Quité la vista, porque estaba demasiado cómodo con ella y no quería hablar de eso. Lo que me faltaba era pensar en mi padre mientras el pene estaba tan duro como una piedra y tenía a semejante diosa a mi lado en un jacuzzi.
No obstante, me quedó un regusto amargo en la boca y preferí irme a tener que pedirle cambiar de tema. Sabía que Paula le daría la razón, ya que siempre fue su ojito derecho y yo… no podría hacerla cambiar de opinión.
―Voy a la ducha.
―No te vayas todavía, estamos bien. ―negué con la mano, pero ella tampoco hizo mucho por detenerme.
―Será lo mejor, que aquí con el calor… al final voy a acabar más arrugado que una pasa. ―mi pene no decía lo mismo― ¿Seguro que vas a salir hoy a la noche?
―Creo que sí, no te voy a dejar solo con ella. Tengo que cuidarte… ―me salió una media sonrisa y, de la misma, me levanté sin reparar en nada.
Me alcé sobre mis piernas, dejando que el agua solo me tapara de las rodillas hacia abajo. Entonces, me di cuenta de algo que era muy evidente y Paula… también.
El bañador se me pegó a la piel, corriendo por este miles de gotas de agua que resbalaban hasta regresar al jacuzzi. Lo importante no era lo mojado que estaba, sino que mi erección se notaba como si estuviera desnudo.
Sentí que los ojos azules de mi hermana se me clavaban y admiraban con decisión el miembro que iba desde el centro hasta mi muslo izquierdo. Por un poco no se me sale del bañador y, al darme cuenta de que Paula me lo estaba mirando, me excité demasiado.
Me quedé parado dentro del agua, con mi polla igual que una roca y a un metro de la cara de Paula. Ella mantuvo la visión en aquel lugar por tres segundos que me parecieron los mejores de mi vida y preparé mi boca para decirle algo.
Debía ser ingenioso, un comentario que la hiciera desear quitarme el bañador y metérsela en la boca hasta ahogarse. Mi corazón palpitó con ganas, haciendo llegar mucha más sangre a un tronco que estaba a punto de partirse.

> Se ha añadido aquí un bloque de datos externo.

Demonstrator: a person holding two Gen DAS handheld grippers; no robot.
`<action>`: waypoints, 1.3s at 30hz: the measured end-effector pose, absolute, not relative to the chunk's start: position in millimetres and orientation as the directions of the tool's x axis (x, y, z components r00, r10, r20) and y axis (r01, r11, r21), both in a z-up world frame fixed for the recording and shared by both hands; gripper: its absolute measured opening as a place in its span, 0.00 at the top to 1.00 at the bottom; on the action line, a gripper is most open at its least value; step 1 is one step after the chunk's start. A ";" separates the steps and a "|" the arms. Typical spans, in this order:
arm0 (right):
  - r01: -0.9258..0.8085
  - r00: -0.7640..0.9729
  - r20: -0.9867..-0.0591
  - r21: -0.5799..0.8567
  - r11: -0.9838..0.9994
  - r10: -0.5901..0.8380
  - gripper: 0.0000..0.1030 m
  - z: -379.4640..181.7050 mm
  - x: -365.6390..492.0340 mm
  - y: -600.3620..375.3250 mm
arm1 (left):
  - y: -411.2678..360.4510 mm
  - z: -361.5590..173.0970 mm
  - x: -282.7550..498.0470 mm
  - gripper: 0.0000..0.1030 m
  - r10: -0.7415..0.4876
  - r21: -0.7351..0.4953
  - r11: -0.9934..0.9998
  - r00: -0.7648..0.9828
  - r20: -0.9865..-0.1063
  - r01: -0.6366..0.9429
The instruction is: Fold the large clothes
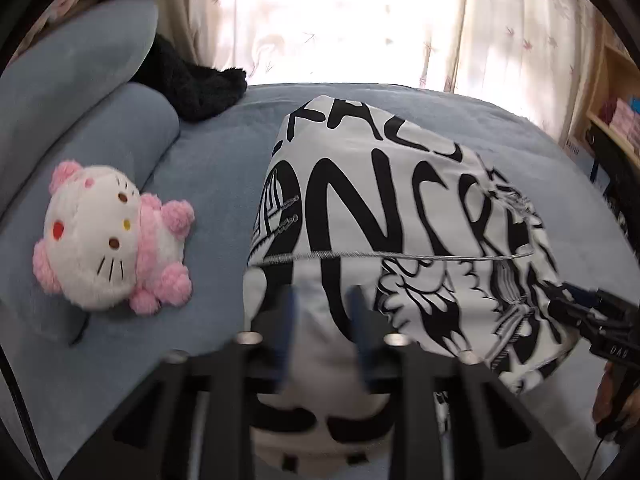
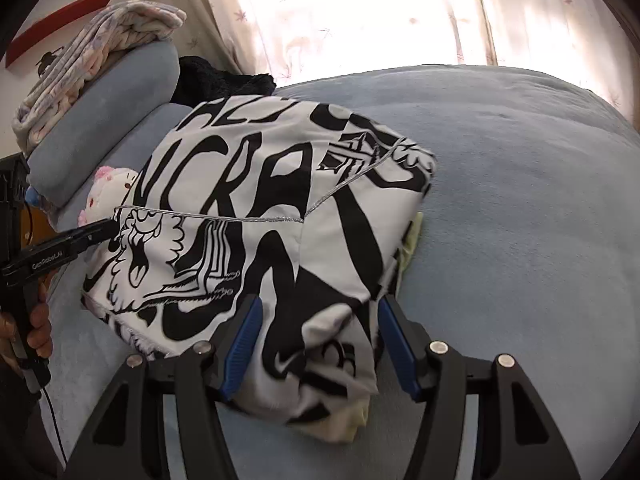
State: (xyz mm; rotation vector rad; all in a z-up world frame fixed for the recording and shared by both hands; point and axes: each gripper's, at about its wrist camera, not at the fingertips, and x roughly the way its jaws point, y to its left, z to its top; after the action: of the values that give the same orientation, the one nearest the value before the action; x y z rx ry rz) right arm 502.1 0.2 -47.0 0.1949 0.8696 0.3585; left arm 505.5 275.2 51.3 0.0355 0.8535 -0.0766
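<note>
1. A white garment (image 2: 256, 216) with bold black lettering lies bunched and partly folded on a blue-grey bed (image 2: 520, 200), a thin silver cord (image 2: 208, 216) trailing across it.
2. The right tool (image 2: 316, 340) hangs over the garment's near edge, its blue-padded fingers (image 2: 240, 344) spread on either side of the cloth and not pressing on it.
3. The left tool (image 1: 324, 336) is blurred in its own view; its fingers appear parted over white fabric, seemingly released.
4. A pink and white plush toy (image 1: 108, 240) lies on the bed to the garment's left.
5. Grey pillows (image 1: 80, 80) and a black fluffy item (image 1: 192, 84) sit at the head of the bed, before bright curtains (image 1: 340, 20).
</note>
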 end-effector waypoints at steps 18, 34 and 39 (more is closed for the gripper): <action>-0.076 0.559 -0.790 0.255 0.964 0.254 0.33 62.1 377.9 -67.2 | 199.8 134.2 367.6 0.19 -0.057 -0.018 0.997 0.629 -0.775 0.069; -0.079 0.601 -0.774 0.188 0.979 0.197 0.25 130.3 207.7 -134.5 | 96.2 162.5 196.8 0.12 -0.103 0.010 0.987 0.670 -0.735 0.163; -0.084 0.612 -0.770 0.161 0.983 0.178 0.25 119.9 163.0 -140.8 | 73.3 158.8 143.5 0.11 -0.126 -0.017 0.986 0.684 -0.719 0.163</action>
State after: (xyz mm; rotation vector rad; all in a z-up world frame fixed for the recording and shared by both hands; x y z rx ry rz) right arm 163.0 -140.8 119.9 0.1122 0.8995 0.1518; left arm 143.5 73.3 158.8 0.0495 0.8019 -0.1620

Mi mente corrió como loca durante esos instantes, imaginándome a Paula cabalgándome en aquel lugar y metiéndosela a cuatro patas mientras las gotas de agua salpicaban todo. Me hubiera dado lo mismo que entrase mi madre, Valeria, los dos hombres o la mismísima Carmen, a la que sin duda hubiera invitado a unirse a la fiesta.

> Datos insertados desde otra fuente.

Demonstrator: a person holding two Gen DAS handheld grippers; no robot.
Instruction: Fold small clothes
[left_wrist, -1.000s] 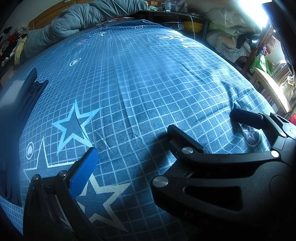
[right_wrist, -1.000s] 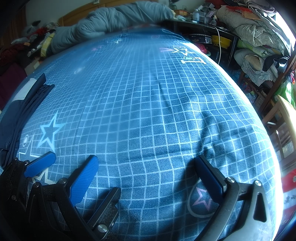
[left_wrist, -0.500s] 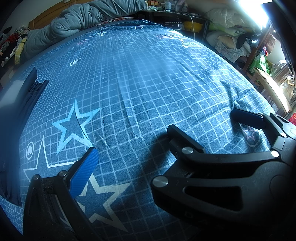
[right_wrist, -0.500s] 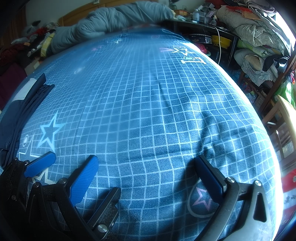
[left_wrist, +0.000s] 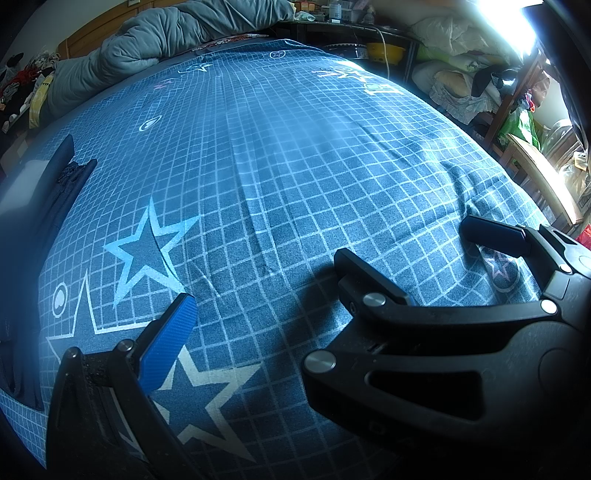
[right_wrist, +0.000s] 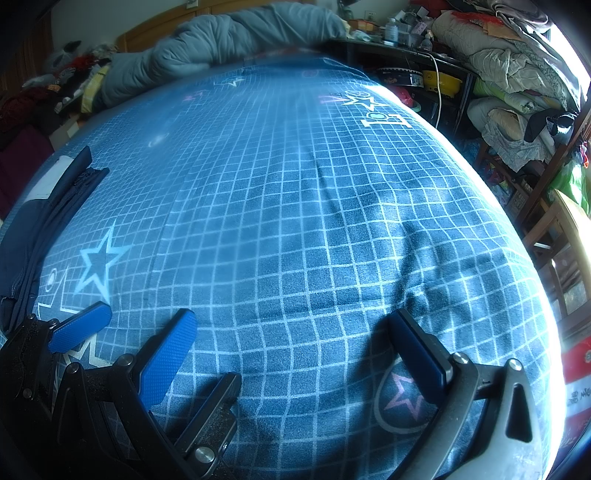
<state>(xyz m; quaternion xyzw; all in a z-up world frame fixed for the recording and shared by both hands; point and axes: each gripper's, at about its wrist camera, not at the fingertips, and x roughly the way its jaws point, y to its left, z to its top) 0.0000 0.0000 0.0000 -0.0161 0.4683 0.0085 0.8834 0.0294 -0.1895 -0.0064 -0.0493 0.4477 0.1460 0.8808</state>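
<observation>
Left wrist view: left gripper (left_wrist: 255, 336) spread wide, empty, over grid-print bedsheet (left_wrist: 295, 166); right gripper (left_wrist: 406, 251) at 3 o'clock, also wide. Dark navy garment (left_wrist: 55, 192) at 9 o'clock on bed edge, well apart.
Right wrist view: right gripper (right_wrist: 295, 343) wide, empty; left gripper (right_wrist: 125, 328) at 8 o'clock; garment (right_wrist: 40, 221) at 9; grey duvet (right_wrist: 221, 40) at 12; clutter shelf (right_wrist: 509, 74) at 2.

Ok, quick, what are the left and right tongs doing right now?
Left tongs: open, holding nothing.
Right tongs: open, holding nothing.
</observation>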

―David… ―fue mi chica favorita la que habló primero y, con la garganta seca, acabó por decir― ¿No te ibas?
―Sí… será lo mejor… ―dije con mis manos en la cintura y mi polla en dirección a la cara de mi hermana, le pregunté―. ¿Te vas a quedar otro rato aquí?

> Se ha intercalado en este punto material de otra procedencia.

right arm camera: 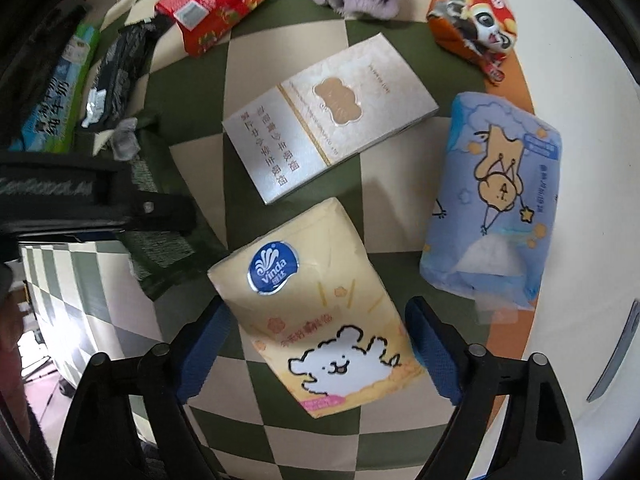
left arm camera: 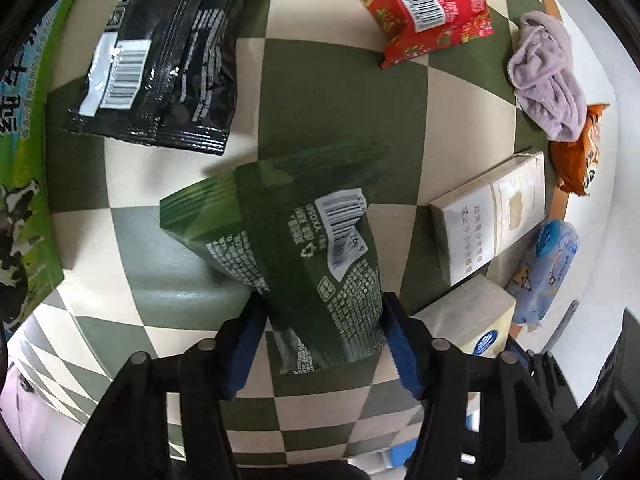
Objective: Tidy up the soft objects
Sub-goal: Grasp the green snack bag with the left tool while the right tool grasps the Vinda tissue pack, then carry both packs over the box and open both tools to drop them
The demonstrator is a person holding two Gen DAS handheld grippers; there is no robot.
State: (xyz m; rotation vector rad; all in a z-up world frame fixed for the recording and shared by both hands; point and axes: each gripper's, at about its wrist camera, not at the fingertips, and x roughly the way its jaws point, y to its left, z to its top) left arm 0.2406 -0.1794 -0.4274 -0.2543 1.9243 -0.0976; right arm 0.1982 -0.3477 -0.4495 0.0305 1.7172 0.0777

―Sí, voy a relajarme un poco ―murmuró Paula.
Estaba tensionada y yo era evidente que también. Logré mover las piernas y mi cabeza me dijo que Paula se iba a masturbar después de ver mi coloso, no tenía ninguna duda de que lo haría igual que cuando le regalé su conjunto de lencería.
Cogí una toalla, poniéndomela en los hombros y enfundándome las chancletas para no resbalar, no era el mejor momento para morir desnucado por un resbalón, ¡qué vergüenza ver mi cadáver tan empalmado!
―Paula… ―comenté antes de abrir la puerta. El cuerpo me lo pedía y, pese a que no sabía muy bien si le agradaría o no, le añadí de manera sutil― Relájate mucho, ¿vale?
―¡Idiota!
La observé por última vez, con las manos debajo del agua y los bíceps al lado de sus pechos, uniéndolos de manera involuntaria. Mis ojos escanearon ese bikini negro, imaginándome cómo sería sin él, porque era lo único que me quedaba por descubrir: Paula desnuda.
Su cara no estaba seria como en otras ocasiones, sino que se la veía tensa, algo agarrotada por la situación que estaba viviendo. Lo mejor era abandonar el cuarto y ofrecerle esa soledad que tanto necesitaba, porque cuando cerré la puerta… supe con toda seguridad que Paula se iba a masturbar.
Y eso todavía me puso más cachondo antes de la cena.